Item 5.01 | Changes in Control of Registrant. |
(b)
The information provided in Item 8.01 of this Current Report on Form8-K concerning the structure and effects of the Merger and the related transactions is hereby incorporated by reference into this Item 5.01(b).
On November 19, 2018, DJO Global, Inc., the indirect parent (the “Company”) of DJO Finance LLC (the “Registrant”), entered into an Agreement and Plan of Merger (the “Merger Agreement”), by and among the Company, Colfax Corporation, a Delaware corporation (“Parent”), Motion Merger Sub, Inc., a Delaware corporation and a wholly owned subsidiary of Parent (“Merger Sub”), and Grand Slam Holdings, LLC, in its capacity as the Securityholder Representative (as defined in the Merger Agreement), pursuant to which Merger Sub will be merged with and into the Company (the “Merger”) with the Company surviving the Merger as a wholly owned subsidiary of Parent.
The closing of the Merger (the “Closing”) is subject to certain conditions, including (i) expiration or termination of any required waiting periods under the Hart-Scott-Rodino Antitrust Improvements Act of 1976, (ii) the receipt of certain other antitrust approvals in foreign jurisdictions, (iii) the absence of any injunction or other judgment that prevents the Closing and (iv) subject to certain exceptions, the accuracy of the representations and warranties of, and compliance with covenants by, each of the parties to the Merger Agreement. Under the Merger Agreement, Closing will occur on (i) the date that is three business days after satisfaction or waiver of the closing conditions (excluding conditions that, by their terms, cannot be satisfied until the Closing but subject to the satisfaction or waiver of those conditions), or, if later, January 31, 2019, or (ii) such other date as the Company and Parent may mutually agree. The Closing is not subject to a financing condition, and the Company has received the approval of its stockholders.
The Merger Agreement contains termination rights for each of the Company and Parent, including the right to terminate if the transactions contemplated by the Merger Agreement have not been completed by May 19, 2019 (the “Outside Date”), unless the party seeking to terminate has breached the Merger Agreement and such breach is the cause of the failure of the Closing to occur by the Outside Date. The Merger Agreement also provides that Parent will pay the Company a termination fee of $220.5 million if the Company terminates the Merger Agreement under certain specified conditions.

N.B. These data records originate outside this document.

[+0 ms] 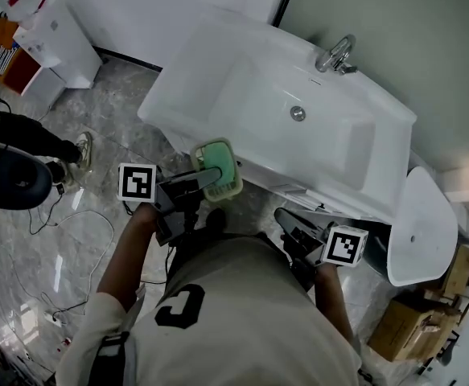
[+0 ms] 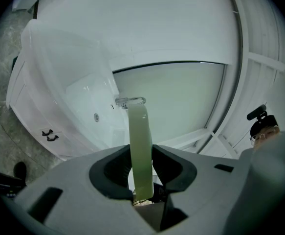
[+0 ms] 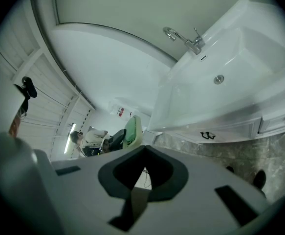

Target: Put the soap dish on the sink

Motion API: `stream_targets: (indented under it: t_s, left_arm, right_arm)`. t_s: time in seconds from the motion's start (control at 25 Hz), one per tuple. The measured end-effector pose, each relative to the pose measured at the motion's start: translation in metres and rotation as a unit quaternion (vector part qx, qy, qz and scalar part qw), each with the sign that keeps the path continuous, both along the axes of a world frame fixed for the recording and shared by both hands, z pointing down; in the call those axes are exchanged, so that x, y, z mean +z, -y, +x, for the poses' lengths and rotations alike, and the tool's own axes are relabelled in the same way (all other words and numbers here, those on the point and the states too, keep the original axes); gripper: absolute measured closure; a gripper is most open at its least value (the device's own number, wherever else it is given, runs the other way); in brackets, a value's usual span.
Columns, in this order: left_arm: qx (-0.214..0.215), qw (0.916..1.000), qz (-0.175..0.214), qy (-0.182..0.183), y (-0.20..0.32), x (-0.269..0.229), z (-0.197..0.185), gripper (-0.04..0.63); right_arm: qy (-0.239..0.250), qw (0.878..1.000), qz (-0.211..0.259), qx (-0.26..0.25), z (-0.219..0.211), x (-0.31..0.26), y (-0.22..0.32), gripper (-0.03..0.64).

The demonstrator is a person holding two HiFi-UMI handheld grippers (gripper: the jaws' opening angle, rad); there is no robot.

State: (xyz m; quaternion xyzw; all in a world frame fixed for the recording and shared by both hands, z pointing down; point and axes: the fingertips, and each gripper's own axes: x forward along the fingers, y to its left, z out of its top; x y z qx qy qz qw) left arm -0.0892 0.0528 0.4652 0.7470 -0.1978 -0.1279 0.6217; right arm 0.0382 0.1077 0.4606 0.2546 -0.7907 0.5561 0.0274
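Observation:
The pale green soap dish (image 1: 220,166) is clamped on edge in my left gripper (image 1: 211,177), just in front of the front left rim of the white sink (image 1: 187,71). In the left gripper view the soap dish (image 2: 139,146) stands upright between the pads of the left gripper (image 2: 141,153), with the sink (image 2: 59,82) and its faucet (image 2: 130,101) ahead. My right gripper (image 1: 287,218) hangs lower right below the sink's front, shut and empty. Looking past the right gripper (image 3: 144,150), its own view shows the soap dish (image 3: 132,130) and the sink (image 3: 230,72) with its faucet (image 3: 186,39).
The faucet (image 1: 336,55) stands at the sink's back edge and the drain (image 1: 298,113) lies in the basin. A loose white oval basin (image 1: 421,223) and cardboard boxes (image 1: 411,328) lie to the right. A white cabinet (image 1: 53,39), a seated person (image 1: 17,135) and cables (image 1: 81,223) are at the left.

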Motion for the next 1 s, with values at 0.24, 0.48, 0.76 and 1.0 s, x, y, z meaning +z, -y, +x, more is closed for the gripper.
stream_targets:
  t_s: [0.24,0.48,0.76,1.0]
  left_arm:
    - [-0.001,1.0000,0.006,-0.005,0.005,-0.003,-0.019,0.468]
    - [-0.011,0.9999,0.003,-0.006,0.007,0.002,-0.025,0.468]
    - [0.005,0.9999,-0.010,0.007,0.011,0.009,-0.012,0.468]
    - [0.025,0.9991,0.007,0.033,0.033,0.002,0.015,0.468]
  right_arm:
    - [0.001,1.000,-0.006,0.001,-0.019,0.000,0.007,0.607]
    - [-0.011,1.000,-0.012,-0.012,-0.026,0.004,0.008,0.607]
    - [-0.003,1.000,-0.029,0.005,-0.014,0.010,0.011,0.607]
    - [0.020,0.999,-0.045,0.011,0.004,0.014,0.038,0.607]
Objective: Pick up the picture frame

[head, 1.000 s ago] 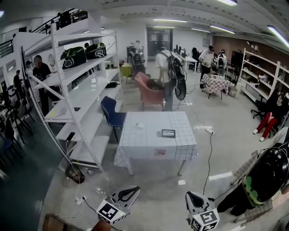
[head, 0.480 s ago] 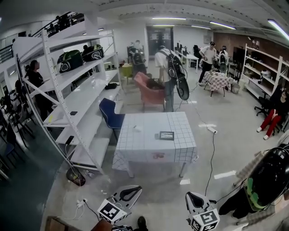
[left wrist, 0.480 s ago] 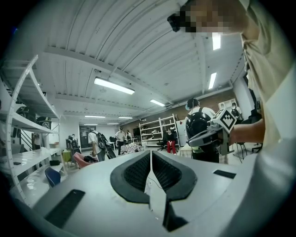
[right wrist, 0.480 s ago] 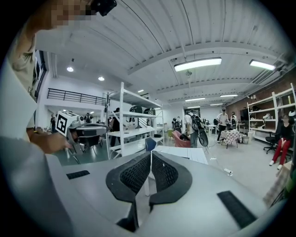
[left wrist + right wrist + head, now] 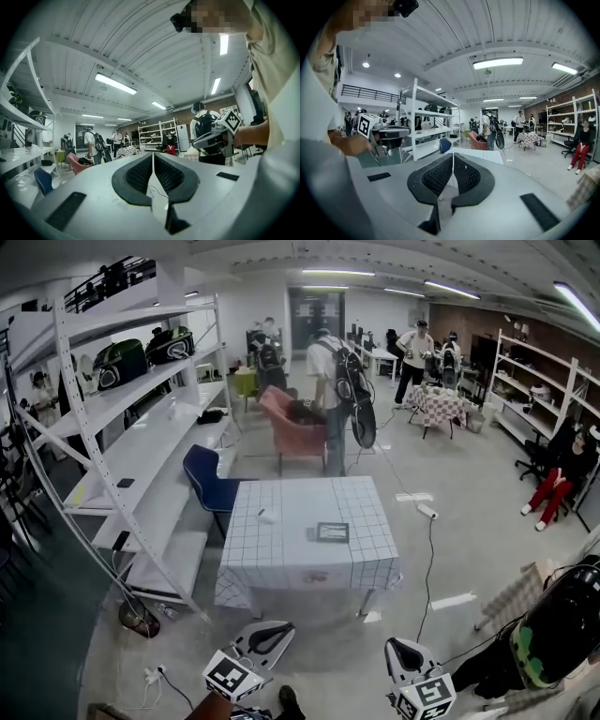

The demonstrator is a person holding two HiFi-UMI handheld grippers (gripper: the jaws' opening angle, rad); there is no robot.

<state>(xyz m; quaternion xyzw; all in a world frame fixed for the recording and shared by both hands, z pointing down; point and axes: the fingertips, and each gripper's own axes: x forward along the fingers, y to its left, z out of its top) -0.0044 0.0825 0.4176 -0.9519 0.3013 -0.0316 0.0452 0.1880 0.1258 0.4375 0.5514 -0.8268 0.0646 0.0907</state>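
Checked cloth covered the surface (image 5: 281,554); the picture frame (image 5: 332,532) lay flat towards its right edge. Left gripper (image 5: 274,636) and right gripper (image 5: 398,652) were well short of it, jaws closed together, holding nothing.

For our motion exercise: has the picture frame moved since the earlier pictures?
No. The picture frame lies at the same spot on the checked tablecloth, near its right edge.

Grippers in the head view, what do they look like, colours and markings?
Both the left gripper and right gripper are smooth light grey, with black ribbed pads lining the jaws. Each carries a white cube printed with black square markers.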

A copy of the Merger Agreement has been attached hereto to provide investors with information regarding its terms. It is not intended to provide any other factual information about the Company. In particular, the representations and warranties contained in the Merger Agreement were made only for the purposes of the Merger Agreement as of the specific dates therein, and were solely for the benefit of the parties to the Merger Agreement. The representations and warranties contained in the Merger Agreement may be subject to limitations agreed upon by the parties to the Merger Agreement and are qualified by information in confidential disclosure schedules provided in connection with the signing of the Merger Agreement. These confidential disclosure schedules contain information that modifies, qualifies and creates exceptions to the representations and warranties set forth in the Merger Agreement. Moreover, certain representations and warranties in the Merger Agreement may be subject to a standard of materiality provided for in the Merger Agreement and have been used for the purpose of allocating risk among the parties, rather than establishing matters of fact. Investors are not third-party beneficiaries under the Merger Agreement and should not rely on the representations, warranties and covenants or any descriptions thereof as characterizations of the actual state of facts or condition of the Company or any of its subsidiaries or affiliates. Moreover, information concerning the subject matter of the representations and warranties may change after the date of the Merger Agreement, which subsequent information may or may not be fully reflected in the Company’s public disclosures.